== What is being asked ==
Where does the string "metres" appear in the material? Copy each line that holds it.

== Material provided ==
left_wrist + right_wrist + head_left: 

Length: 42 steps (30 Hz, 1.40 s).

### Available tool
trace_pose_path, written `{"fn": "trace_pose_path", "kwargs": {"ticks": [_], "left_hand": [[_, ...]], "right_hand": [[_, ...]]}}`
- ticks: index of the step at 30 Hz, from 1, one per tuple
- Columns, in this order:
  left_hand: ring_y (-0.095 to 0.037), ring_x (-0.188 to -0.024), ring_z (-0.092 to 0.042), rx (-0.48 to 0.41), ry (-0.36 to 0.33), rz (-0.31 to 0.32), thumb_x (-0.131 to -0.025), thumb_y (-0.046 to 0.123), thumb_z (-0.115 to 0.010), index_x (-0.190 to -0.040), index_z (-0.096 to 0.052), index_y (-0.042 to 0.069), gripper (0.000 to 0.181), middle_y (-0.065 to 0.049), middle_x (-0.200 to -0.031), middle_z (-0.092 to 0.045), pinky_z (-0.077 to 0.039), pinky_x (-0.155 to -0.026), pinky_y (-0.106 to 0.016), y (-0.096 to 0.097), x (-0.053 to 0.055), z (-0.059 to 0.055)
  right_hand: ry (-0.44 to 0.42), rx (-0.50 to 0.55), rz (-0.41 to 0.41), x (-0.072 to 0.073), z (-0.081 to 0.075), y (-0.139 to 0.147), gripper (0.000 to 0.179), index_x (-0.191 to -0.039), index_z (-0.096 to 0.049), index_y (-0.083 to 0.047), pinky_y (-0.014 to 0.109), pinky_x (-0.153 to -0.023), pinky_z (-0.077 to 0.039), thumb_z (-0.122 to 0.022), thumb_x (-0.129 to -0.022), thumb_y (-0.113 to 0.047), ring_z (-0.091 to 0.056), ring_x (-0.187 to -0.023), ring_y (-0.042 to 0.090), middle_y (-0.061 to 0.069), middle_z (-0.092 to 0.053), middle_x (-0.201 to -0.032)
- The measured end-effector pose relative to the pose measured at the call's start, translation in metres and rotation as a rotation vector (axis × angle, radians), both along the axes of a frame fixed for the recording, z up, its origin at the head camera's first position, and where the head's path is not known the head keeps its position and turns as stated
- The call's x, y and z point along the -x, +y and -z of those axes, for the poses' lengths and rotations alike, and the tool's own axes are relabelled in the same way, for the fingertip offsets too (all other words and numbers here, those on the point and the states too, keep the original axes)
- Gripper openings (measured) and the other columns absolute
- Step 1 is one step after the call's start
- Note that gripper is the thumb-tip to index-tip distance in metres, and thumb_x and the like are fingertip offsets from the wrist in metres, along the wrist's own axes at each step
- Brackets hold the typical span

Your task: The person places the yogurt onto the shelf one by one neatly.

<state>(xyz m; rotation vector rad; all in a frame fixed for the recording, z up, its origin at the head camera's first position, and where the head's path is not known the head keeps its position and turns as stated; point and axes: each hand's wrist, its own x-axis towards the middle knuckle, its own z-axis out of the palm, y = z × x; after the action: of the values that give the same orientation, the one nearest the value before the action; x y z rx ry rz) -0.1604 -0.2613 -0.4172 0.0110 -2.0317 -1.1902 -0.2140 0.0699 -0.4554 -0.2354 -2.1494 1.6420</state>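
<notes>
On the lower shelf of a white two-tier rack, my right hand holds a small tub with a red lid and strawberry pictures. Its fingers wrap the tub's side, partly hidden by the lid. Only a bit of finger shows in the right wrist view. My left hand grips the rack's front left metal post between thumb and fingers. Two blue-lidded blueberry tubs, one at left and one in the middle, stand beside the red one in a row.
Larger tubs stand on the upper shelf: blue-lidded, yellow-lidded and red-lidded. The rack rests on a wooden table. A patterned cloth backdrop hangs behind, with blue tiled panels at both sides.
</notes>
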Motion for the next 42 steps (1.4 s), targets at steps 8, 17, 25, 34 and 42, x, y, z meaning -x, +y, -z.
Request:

== Exercise response ==
- The measured end-effector pose relative to the pose measured at the call's start, translation in metres and rotation as a rotation vector (axis × angle, radians), both along the axes of a frame fixed for the recording, z up, its origin at the head camera's first position, and where the head's path is not known the head keeps its position and turns as stated
- Note that gripper is the thumb-tip to index-tip distance in metres, and thumb_x and the like are fingertip offsets from the wrist in metres, along the wrist's own axes at each step

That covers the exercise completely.